Gareth Wells
Let's compare and contrast two similar island nations: Japan and the Philippines.
The Philippines is geographically similar to Japan with a few notable exceptions.
Both are longitudinal volcanic island chain archipelagoes on the fringe of the East Asian continent. Both maintain similar population sizes of 100+ million people. Philippines has a tropical climate whereas Japan has a temperate climate. Both the Philippines and Japan are subject to a large number of natural forces that create havoc for the human inhabitants, including typhoons, tsunamis, earthquakes and volcanic eruptions. This make agriculture vulnerable to crop disruption and failure.
In terms of natural resources the Philippines has a bounty of natural resources, particularly metals and minerals including gold and copper. Japan lacks any natural resources except the bounty of the sea.
Both Philippines and Japan were inhabited early by Asian based peoples. Japan has successfully evolved and developed, while the Philippines remains stuck in a quagmire of poverty and underdevelopment and achievement. One was never colonised and the other was heavily colonised — arguably retarding development in the Philippines.
The major difference, however, is that Japan benefited from its location close to China and Korea. It adopted and the imported ideas, technology and culture of the powerful Chinese civilization; including Confucianism and governance. This led to a flourishing in Japan and the ability to form strong central rule — albeit with continuous warfare between states and kingdoms, as happened in China.
The Philippines is a remote archipelago which was not well connected to mainland Asia. It's closest Association and cross-cultural interchange was with Borneo and the Brunei Empire. These were quiet pastoral kingdoms and whatever innovation was obtained came largely through contact with Java and other Indonesian islands.

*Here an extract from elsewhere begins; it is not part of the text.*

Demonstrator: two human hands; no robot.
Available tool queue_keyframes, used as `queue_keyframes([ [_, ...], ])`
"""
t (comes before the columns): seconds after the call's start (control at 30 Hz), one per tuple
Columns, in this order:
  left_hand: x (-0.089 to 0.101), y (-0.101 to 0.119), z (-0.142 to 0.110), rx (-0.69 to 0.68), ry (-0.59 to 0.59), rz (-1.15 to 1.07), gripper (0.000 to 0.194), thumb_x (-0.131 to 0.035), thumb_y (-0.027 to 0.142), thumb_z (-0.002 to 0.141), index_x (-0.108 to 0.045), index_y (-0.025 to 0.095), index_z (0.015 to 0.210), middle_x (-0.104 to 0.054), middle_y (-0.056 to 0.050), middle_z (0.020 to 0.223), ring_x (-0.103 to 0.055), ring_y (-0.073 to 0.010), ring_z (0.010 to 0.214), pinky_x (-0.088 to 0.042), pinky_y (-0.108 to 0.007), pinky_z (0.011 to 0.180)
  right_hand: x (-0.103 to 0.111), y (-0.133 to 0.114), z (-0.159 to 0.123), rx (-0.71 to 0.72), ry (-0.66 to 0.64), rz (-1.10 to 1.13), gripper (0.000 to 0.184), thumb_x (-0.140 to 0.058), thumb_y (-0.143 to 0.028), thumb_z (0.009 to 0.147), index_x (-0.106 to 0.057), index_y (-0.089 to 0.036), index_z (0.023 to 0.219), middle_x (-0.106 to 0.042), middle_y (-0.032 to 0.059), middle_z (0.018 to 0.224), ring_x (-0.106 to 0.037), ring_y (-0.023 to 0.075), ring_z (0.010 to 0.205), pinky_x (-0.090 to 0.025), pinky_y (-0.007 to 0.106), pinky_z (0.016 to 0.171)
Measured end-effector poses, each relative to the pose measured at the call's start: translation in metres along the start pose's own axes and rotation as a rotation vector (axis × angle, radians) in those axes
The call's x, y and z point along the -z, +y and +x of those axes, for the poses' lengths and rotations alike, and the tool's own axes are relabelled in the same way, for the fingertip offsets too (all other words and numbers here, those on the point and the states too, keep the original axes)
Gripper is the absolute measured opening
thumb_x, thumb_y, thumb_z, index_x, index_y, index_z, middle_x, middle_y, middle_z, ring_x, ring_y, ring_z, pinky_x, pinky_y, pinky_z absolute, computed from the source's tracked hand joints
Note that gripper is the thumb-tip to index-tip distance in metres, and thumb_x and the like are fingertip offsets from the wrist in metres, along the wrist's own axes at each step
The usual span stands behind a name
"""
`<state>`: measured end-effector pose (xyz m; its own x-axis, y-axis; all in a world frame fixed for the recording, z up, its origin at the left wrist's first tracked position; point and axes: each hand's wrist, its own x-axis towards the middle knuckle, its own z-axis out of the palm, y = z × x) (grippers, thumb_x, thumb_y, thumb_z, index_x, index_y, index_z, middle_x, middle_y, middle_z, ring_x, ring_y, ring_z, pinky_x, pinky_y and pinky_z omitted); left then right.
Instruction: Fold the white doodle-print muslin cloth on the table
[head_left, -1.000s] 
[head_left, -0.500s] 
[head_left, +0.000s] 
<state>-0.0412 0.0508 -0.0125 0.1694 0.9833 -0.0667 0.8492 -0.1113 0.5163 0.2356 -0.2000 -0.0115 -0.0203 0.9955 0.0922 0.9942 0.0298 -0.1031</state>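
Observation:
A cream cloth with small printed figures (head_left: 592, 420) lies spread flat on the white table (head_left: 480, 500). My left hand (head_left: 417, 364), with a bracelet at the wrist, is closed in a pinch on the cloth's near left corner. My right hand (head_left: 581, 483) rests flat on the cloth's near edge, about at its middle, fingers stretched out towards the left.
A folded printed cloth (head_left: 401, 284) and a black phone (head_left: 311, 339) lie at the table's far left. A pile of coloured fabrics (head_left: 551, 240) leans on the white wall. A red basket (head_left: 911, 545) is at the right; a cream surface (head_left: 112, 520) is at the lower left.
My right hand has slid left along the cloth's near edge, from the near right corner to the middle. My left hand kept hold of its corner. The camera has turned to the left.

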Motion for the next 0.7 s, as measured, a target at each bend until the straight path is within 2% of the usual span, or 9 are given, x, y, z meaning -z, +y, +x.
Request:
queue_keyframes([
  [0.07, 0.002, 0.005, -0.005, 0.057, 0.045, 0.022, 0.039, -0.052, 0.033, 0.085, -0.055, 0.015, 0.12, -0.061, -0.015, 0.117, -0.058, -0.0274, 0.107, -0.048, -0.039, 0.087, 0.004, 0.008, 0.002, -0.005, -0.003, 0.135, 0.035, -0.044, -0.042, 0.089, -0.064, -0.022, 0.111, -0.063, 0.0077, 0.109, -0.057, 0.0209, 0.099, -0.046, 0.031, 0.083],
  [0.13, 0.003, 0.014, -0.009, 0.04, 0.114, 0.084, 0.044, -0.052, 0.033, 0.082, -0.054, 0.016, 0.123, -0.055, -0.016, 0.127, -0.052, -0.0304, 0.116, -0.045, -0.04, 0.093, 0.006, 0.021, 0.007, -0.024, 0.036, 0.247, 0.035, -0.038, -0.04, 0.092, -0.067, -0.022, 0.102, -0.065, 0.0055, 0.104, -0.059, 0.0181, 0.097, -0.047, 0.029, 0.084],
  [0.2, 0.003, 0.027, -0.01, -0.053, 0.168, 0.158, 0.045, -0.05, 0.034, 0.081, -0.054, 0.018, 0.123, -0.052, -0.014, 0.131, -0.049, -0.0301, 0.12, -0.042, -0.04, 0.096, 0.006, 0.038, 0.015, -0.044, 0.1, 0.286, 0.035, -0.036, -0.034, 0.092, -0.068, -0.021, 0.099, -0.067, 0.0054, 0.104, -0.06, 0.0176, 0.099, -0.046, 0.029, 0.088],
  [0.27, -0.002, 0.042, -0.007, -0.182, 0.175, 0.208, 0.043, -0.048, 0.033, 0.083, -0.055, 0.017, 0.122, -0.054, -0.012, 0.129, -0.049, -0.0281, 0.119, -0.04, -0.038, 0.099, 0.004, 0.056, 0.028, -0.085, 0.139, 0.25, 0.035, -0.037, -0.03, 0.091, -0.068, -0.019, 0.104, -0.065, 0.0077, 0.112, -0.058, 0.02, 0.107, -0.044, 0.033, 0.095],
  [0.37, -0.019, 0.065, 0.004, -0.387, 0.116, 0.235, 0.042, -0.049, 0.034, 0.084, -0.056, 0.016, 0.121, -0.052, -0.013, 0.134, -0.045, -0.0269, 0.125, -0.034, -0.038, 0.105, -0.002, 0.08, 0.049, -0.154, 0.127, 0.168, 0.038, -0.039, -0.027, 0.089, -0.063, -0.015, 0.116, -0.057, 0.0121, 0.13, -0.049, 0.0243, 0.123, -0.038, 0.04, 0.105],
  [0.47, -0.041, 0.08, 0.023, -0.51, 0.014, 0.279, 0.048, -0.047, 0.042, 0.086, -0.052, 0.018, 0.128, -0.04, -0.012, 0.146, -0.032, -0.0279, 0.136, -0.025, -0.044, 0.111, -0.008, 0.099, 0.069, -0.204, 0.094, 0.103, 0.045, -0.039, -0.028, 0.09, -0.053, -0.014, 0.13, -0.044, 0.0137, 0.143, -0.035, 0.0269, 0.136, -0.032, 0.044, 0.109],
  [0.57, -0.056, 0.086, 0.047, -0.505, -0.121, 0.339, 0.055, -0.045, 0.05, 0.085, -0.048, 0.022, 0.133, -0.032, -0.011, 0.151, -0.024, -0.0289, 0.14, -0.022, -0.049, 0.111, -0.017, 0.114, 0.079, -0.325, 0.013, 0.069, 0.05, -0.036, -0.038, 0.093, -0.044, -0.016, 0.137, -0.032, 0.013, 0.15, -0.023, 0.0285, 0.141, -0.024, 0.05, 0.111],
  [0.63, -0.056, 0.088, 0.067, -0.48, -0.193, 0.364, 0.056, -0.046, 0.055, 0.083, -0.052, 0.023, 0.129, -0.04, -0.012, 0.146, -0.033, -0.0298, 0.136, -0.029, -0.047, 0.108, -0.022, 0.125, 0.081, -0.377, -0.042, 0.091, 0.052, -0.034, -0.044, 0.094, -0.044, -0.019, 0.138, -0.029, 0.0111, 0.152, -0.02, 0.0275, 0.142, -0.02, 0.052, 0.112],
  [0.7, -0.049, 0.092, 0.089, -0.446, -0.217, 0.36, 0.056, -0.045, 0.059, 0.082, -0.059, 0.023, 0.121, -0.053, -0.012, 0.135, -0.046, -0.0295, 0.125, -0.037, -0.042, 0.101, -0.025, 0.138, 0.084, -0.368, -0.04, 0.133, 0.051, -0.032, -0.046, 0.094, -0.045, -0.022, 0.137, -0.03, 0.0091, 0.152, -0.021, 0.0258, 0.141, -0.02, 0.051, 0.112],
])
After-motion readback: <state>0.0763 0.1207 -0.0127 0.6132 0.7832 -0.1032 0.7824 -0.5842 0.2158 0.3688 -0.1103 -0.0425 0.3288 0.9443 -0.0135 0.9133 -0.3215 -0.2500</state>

The arrival of the Spanish in the 1564 and the colonization of Cebu, after strong resistance by natives, subjected the Philippines to the same treatment as the natives of South America. Conquest, conversion to Catholicism and enslavement to Spanish economic extraction. The Spanish invested little to nothing in the Philippines to improve the plight of its people, although it did establish a mestizo elite — who continued to dominate the Filipino people long after the Spanish left, even through American colonial times, where a large part of Filipino GDP relied on American military presence.
This established elite set themselves up as feudal landlords and have ruled the Philippines till the present day. Although elections are held, it is the largest elite families that control the entire Filipino economy. They have had little incentive to improve the conditions for working people and have spent centuries exploiting the population to their own ends. Politicians are bought off by the elites to continue the status quo. Some 12-15% of the Filipino population is forced to find employment overseas in order to support their families back home.
The Filipino people are a wonderful, kind and warm people who live a very social lifestyle and endure despite their little means and their poverty. Unfortunately they have been subjected to colonial and local oppression, which has curtailed any real development opportunities the country might have. The recent election of Bongbong Marcos is endemic of the inability of the Philippines to shake the shackles of it past and it's constant serfdom to the local elites.
In some respects it might have served the Philippines better to have undergone a communist revolution, reset the entire community, and emerge today as a more vibrant, cohesive and capable country, such as China, Vietnam and even Cambodia have become.